Activity —
Would you retype the listing below word for word, without any of its pictures?

[Stored data — start]

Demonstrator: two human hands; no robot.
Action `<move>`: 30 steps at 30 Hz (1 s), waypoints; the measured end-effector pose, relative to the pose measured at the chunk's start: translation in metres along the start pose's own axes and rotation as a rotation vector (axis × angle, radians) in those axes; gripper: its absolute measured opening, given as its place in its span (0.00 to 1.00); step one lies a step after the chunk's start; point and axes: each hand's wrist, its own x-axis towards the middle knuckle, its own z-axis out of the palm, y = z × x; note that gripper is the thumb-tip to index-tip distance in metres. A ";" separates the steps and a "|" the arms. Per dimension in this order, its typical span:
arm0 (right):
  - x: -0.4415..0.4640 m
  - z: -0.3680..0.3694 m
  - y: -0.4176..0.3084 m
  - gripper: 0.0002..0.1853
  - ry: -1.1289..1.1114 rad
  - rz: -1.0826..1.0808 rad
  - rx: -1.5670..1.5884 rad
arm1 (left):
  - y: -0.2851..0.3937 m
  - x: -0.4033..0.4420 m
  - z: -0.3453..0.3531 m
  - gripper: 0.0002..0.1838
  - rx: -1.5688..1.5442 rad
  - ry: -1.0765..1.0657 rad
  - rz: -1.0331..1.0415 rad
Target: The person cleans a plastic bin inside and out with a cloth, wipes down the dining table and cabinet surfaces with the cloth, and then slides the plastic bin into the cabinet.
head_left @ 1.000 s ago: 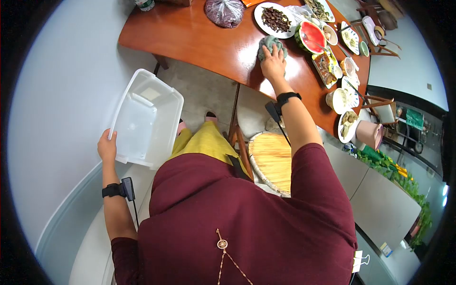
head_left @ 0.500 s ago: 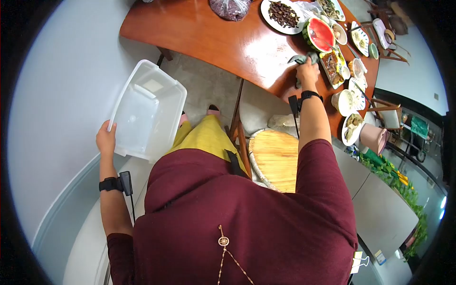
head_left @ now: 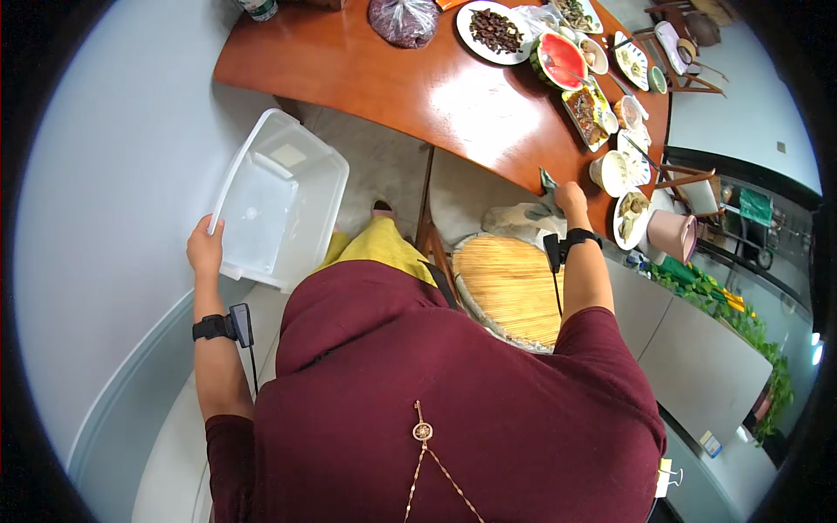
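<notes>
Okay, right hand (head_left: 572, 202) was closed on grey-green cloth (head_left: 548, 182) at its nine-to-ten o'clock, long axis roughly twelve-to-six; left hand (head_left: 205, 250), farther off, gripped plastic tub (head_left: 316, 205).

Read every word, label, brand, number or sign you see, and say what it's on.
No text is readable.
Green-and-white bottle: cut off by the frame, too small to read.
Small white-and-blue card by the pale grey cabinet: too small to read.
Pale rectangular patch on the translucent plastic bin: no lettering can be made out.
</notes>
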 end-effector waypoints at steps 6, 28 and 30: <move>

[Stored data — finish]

Reply —
Demonstrator: two human hands; no robot.
Action `<move>`: 30 steps at 30 Hz (1 s), waypoints; the measured end-effector pose, relative to the pose measured at the chunk's start: translation in metres along the start pose's own axes and rotation as a rotation vector (axis × angle, radians) in those axes; gripper: its absolute measured opening, given as its place in its span (0.00 to 1.00); step one lies a step after the chunk's start; point and axes: each hand's wrist, its own x-axis towards the middle knuckle, its own z-axis out of the palm, y = z × x; note that gripper is the thumb-tip to index-tip distance in metres. A ";" separates the steps and a "|" the arms. Per dimension in this order, its typical span:
arm0 (right):
  - x: -0.4415..0.4640 m
  - z: -0.3680..0.3694 m
  - y: -0.4176..0.3084 m
  - gripper: 0.0002..0.1853
  - ry: -1.1289..1.1114 rad
  - rz: -1.0826..1.0808 rad
  - rx: -1.5670..1.5884 rad
arm1 (left):
  - y: -0.2851..0.3937 m
  - x: -0.4033..0.4420 m
  - z: -0.3453..0.3531 m
  - gripper: 0.0002..0.1838
  - rx: -1.5688..1.5442 rad
  - ry: -1.0765..1.0657 rad
  - rz: -1.0331..1.0415 rad
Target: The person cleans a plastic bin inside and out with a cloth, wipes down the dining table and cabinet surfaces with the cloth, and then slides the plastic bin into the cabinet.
head_left @ 1.000 s ago: 
head_left @ 0.500 s ago: 
head_left @ now: 
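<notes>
Okay, right hand (head_left: 572, 202) was closed on grey-green cloth (head_left: 548, 182) at its nine-to-ten o'clock, long axis roughly twelve-to-six; left hand (head_left: 205, 250), farther off, gripped plastic tub (head_left: 316, 205).

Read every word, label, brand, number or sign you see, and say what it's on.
No text is readable.
Green-and-white bottle: cut off by the frame, too small to read.
Small white-and-blue card by the pale grey cabinet: too small to read.
Pale rectangular patch on the translucent plastic bin: no lettering can be made out.
</notes>
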 end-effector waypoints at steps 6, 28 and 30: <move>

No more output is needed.